Other thought-provoking posts on these themes include David Beisel’s musings, Heather Green’s The Evolution of RSS, According to Yahoo, and Michael Parekh’s theory about “Broadband Content End-Runs”. All of this is head-spinning stuff, but well worth pondering if you’re interested in finding out how RSS is beginning to outgrow its blogging roots.

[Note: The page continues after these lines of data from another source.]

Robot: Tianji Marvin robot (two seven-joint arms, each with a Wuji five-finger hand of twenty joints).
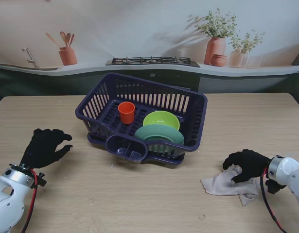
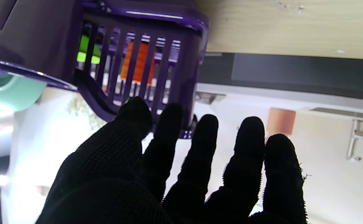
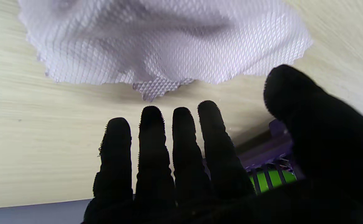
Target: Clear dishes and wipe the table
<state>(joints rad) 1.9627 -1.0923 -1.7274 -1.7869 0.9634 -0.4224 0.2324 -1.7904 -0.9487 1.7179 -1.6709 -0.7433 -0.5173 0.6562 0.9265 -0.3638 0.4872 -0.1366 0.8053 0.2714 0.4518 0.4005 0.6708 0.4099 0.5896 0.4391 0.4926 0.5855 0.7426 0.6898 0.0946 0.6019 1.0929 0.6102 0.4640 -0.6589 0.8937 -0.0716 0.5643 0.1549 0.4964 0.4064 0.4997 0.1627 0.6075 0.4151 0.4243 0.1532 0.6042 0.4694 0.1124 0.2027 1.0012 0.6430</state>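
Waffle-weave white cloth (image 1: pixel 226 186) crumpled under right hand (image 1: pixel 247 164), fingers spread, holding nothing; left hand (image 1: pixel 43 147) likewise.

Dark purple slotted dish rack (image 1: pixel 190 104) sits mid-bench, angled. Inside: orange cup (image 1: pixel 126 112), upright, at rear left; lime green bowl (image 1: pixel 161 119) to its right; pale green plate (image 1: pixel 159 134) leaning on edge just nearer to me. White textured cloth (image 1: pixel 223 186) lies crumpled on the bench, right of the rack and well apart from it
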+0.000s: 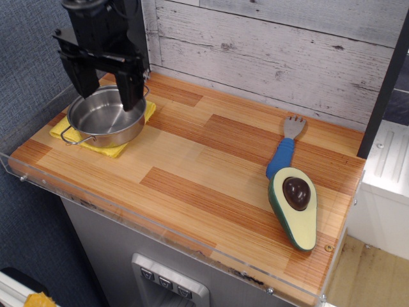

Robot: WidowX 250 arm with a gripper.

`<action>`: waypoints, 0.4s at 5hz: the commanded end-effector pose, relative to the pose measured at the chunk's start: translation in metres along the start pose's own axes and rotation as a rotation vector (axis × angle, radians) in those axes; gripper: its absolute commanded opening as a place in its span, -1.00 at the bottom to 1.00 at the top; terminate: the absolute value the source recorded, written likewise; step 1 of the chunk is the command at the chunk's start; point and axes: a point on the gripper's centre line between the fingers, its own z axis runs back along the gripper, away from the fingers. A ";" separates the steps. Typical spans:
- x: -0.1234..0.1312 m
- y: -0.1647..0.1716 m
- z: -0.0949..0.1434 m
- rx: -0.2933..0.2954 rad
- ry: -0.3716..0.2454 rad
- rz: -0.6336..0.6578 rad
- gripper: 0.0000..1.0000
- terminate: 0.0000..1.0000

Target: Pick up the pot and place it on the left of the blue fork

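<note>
- Steel pot (107, 117) sits on a yellow cloth (102, 142) at the far left of the wooden counter (211, 166), directly beneath the gripper (105, 89).
- Black gripper hangs over the pot with its jaws spread wide, holding nothing; one finger (130, 91) is over the pot's far right rim, the other over its left side.
- The arm comes down from above, fingers pointing straight down.
- Blue fork (284, 149) lies well apart at the right, its handle end touching the avocado (294, 206).
</note>
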 end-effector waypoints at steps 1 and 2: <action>0.006 0.024 -0.027 0.038 -0.038 0.063 1.00 -1.00; 0.011 0.029 -0.041 0.036 -0.041 0.078 1.00 -1.00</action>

Oh and incidentally, Atom (an alternative RSS format) was all butofficially released this week. I’ll review this further once the techies have finished their latestbout of handbags at ten paces 🙂
Amazon Turns 10
This week Amazon celebrated its 10th birthday. Amazon is in a way is the quintessential Web 2.0 company, because they’ve been using the Web as a platform for all of their 10-year existence. They recognized the power of the Read/Write Web before most Internet companies, by inviting their users to contribute reviews and rank products – amongst many other community-enabling features. They were one of the first bigco’s to open up their data with APIs and they made it easy for third-party sellers to become affiliates (currently more than a quarter of Amazon’s sales are via a third party). Not to mention that Amazon sold products from The Long Tail long before Chris Anderson popularized the term.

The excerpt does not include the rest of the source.